-- DATA SECTION follows --

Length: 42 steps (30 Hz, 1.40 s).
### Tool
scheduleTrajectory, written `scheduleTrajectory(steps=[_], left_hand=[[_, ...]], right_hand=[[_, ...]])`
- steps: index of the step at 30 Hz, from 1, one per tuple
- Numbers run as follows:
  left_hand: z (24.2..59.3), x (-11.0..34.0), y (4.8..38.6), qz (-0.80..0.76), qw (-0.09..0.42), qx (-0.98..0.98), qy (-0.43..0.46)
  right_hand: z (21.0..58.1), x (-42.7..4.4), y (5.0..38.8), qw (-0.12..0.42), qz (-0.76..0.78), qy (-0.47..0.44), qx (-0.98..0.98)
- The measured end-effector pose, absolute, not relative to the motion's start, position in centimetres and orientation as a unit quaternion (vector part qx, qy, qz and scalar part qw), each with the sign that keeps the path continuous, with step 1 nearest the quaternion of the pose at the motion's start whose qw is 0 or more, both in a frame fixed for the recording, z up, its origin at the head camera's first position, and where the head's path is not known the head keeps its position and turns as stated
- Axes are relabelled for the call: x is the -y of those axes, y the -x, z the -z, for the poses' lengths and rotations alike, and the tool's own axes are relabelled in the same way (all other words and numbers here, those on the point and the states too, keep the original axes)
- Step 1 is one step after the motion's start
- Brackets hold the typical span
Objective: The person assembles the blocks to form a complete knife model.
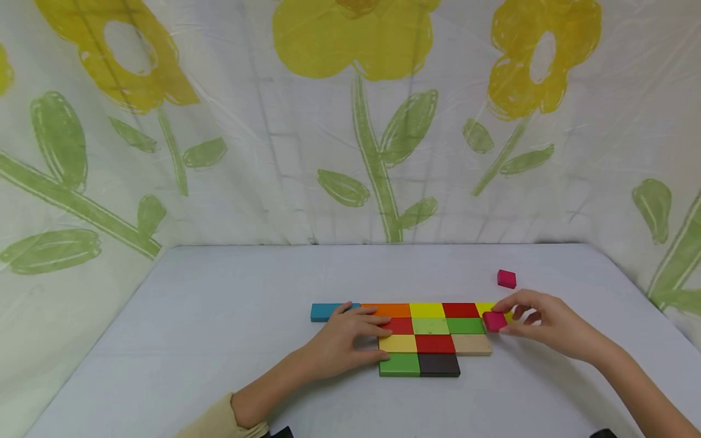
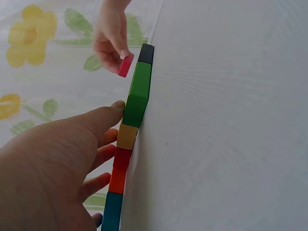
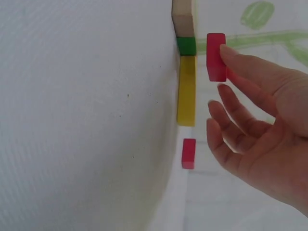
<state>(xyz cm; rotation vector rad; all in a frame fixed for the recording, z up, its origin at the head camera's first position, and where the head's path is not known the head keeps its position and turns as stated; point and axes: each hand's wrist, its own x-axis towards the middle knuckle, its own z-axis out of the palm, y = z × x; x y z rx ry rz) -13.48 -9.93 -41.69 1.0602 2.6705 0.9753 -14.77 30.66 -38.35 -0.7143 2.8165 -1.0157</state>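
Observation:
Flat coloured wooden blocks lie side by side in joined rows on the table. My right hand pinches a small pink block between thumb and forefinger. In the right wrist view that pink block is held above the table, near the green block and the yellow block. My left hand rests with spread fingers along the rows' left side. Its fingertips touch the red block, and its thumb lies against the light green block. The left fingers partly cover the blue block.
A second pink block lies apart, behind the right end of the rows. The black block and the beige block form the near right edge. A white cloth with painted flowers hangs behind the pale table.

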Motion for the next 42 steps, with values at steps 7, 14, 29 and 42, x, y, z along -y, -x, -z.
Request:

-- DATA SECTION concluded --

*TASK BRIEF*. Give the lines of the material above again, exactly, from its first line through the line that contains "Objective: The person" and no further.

*EXERCISE OUTPUT*.
Length: 42 steps (30 Hz, 1.40 s).
### Tool
scheduleTrajectory, written `scheduleTrajectory(steps=[_], left_hand=[[_, ...]], right_hand=[[_, ...]])`
- steps: index of the step at 30 Hz, from 1, one per tuple
- Numbers run as follows:
  left_hand: z (24.2..59.3), x (-11.0..34.0), y (4.8..38.6), qz (-0.80..0.76), qw (-0.09..0.42), qx (-0.98..0.98), qy (-0.43..0.46)
  right_hand: z (21.0..58.1), x (-42.7..4.4), y (5.0..38.8), qw (-0.12..0.42), qz (-0.76..0.78), qy (-0.47..0.44), qx (-0.98..0.98)
- The measured end-effector pose, absolute, not relative to the motion's start, position in centimetres and orientation as a unit quaternion (vector part qx, qy, qz and scalar part qw), each with the sign that keeps the path continuous, with step 1 nearest the quaternion of the pose at the motion's start whose qw is 0 or more, both in a frame fixed for the recording, z up, its origin at the head camera's first position, and where the head's path is not known the head keeps its position and turns as stated
- Axes are relabelled for the call: x is the -y of those axes, y the -x, z the -z, for the poses' lengths and rotations alike, and the tool's own axes are relabelled in the same way (all other words and numbers here, those on the point and the states too, keep the original axes)
- Step 1 is one step after the motion's start
- Brackets hold the typical span
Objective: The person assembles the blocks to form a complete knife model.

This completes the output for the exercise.